Il presidente Donald Trump ha ottenuto la sua rivincita. Nel suo 105esimo giorno in carica, la Camera dei Rappresentanti ha approvato il controverso piano dei repubblicani per smantellare l’Obamacare, la riforma della sanità simbolo della presidenza di Barack Obama. Il provvedimento, denominato ‘American Health Care Act’ è passato con un margine di appena quattro voti, 217 favorevoli e 213 contrari.

Hanno votato no, oltre a tutti i democratici, anche 20 repubblicani ma per Trump si è trattato di un’importante vittoria politica tanto che ha voluto celebrarla con una conferenza stampa nel giardino delle rose, come non era mai accaduto prima per un provvedimento che deve ancora passare il vaglio del Senato per diventare legge. Trump ha ostento sicurezza, “ho fiducia nel fatto che il Senato lo approverà. È un grande piano”, ha dichiarato davanti alle telecamere ma la strada non è affatto spianata. “Abbiamo davvero ricompattato il partito”, ha rimarcato il presidente, dopo la scottante sconfitta di 6 settimane fa quando la prima versione del progetto di legge venne ritirata per mancanza di sufficiente sostegno in seno al Grand Old Party (Gop). Per guadagnare consenso, nel nuovo piano sono stati previsti ulteriori 8 miliardi di dollari per le persone ad alto rischio, quelle con condizioni preesistenti. Gli Stati avranno comunque la possibilità di eliminare le tutele previste dall’Obamacare per le condizioni preesistenti.

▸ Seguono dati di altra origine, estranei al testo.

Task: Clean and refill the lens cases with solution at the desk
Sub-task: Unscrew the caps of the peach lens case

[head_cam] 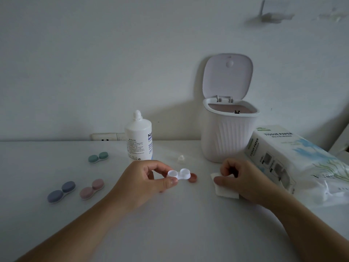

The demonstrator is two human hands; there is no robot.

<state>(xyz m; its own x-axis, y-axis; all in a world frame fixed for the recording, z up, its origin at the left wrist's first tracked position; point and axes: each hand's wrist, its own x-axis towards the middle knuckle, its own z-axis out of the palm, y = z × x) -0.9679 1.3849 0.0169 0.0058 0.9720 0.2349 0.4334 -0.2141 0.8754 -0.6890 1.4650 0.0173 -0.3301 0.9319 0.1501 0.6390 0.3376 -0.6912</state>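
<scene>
we see the left hand (149, 181) raised with thumb and fingers pinching; the right hand (239, 179) rests curled, thumb extended.

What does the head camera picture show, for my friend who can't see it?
A person's left hand pinches an open white lens case over the desk while the right hand holds a folded tissue. Behind stand an uncapped solution bottle and an open bin; three closed cases lie left.
</scene>
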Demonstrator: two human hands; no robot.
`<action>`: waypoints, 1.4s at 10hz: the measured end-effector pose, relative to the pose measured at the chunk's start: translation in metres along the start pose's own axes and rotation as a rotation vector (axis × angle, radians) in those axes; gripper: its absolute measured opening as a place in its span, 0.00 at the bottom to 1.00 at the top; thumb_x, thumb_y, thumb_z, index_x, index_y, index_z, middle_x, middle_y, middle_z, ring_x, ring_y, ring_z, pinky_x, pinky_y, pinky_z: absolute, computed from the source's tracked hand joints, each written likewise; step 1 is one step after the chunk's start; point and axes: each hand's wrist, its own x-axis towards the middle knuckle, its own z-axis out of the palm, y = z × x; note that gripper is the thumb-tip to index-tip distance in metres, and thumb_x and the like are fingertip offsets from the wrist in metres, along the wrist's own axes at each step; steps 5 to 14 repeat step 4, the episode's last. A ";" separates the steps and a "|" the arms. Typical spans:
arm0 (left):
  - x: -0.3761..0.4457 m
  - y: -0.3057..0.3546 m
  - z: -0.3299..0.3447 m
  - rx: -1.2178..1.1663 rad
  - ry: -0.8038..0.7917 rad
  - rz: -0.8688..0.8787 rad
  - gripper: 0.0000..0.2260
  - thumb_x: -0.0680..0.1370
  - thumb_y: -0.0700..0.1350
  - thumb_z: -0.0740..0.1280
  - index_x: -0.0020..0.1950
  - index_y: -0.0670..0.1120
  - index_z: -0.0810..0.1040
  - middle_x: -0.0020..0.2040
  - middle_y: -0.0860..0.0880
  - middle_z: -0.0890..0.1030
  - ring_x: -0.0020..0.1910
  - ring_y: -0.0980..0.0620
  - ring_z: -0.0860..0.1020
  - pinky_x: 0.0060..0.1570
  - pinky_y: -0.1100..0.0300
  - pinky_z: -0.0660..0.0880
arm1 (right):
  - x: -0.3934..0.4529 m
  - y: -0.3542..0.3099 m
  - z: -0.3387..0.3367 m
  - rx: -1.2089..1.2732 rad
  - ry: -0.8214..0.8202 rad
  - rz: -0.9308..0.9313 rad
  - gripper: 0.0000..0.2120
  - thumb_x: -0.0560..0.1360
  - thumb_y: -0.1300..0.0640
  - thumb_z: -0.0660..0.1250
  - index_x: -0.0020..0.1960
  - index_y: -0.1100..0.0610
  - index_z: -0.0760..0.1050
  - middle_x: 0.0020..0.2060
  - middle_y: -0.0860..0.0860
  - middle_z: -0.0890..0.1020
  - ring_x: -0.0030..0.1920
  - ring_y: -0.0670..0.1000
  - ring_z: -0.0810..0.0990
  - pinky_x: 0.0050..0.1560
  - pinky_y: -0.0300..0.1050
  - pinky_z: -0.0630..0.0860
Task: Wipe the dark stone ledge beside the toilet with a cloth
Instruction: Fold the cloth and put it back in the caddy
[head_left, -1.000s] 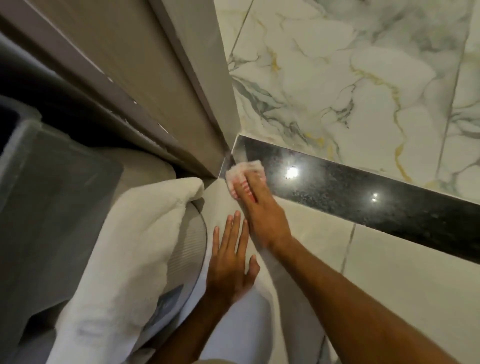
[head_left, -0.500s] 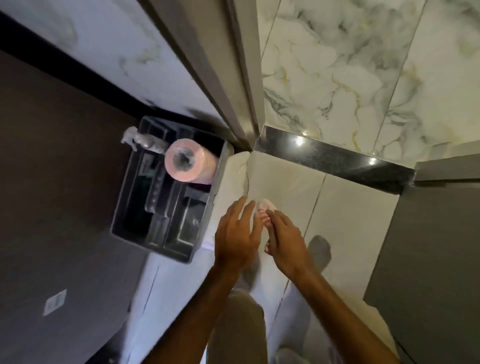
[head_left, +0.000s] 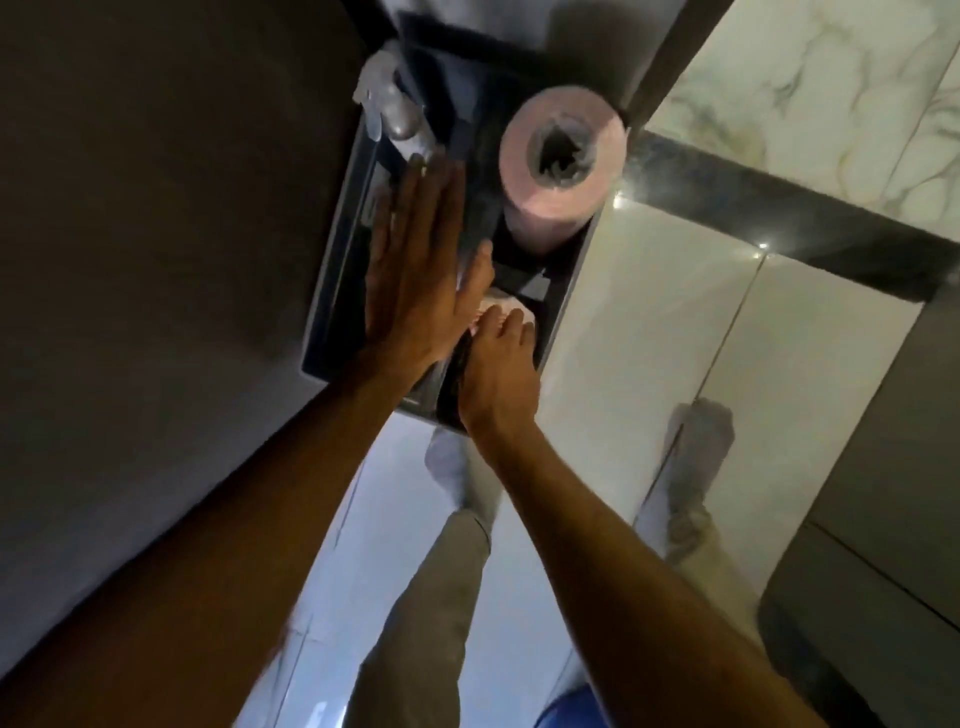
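Note:
The dark stone ledge (head_left: 810, 228) runs along the foot of the marble wall at the upper right, glossy with two light spots. My right hand (head_left: 496, 374) is over the near end of a dark caddy (head_left: 332, 291), with its fingers closed on a small pinkish-white cloth (head_left: 506, 309). My left hand (head_left: 415, 270) is flat and spread above the caddy's middle, holding nothing, its thumb close to the cloth. Both hands are well to the left of the ledge.
A pink paper roll (head_left: 558, 166) stands in the caddy's far end, a spray bottle head (head_left: 387, 104) at its far left corner. Pale glossy floor tiles (head_left: 649, 322) lie between caddy and ledge. My legs and feet (head_left: 452, 467) are below. A grey panel (head_left: 883, 493) stands right.
My right hand has left the ledge with the cloth and moved left to the caddy. My left hand followed and spread over the caddy. The view has swung left and back.

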 end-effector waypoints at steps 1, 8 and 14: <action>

La reazione dei Democratici

I democratici, che hanno intonato ‘Na Na Hey (Kiss him goodbye) quando l’Aula ha passato il piano Gop, hanno annunciano battaglia. “Avete ogni misura di questa legge tatuata sulla fronte. Brillerete nel buio”, ha ammonito la leader di minoranza alla Camera, la democratica Nancy Pelosi che durante la dichiarazione di voto aveva sottolineato come questa legge lascerà senza copertura assicurativa 24 milioni di americani. 

Cosa prevede il nuovo piano

Il piano licenziato dalla Camera elimina le sanzioni per coloro che non si assicurano e azzera l’espansione del programma di assistenza sanitaria pubblica Medicaid, per le famiglie a basso reddito. Le assicurazioni finanziate dal governo saranno sostituite da crediti fiscali compresi tra 2.000 e 4.000 dollari all’anno, a seconda dell’età. Questi sconti fiscali saranno ridotti per gli individui che guadagnano oltre 75.000 dollari all’anno e per le famiglie con redditi superiori ai 150.000 dollari.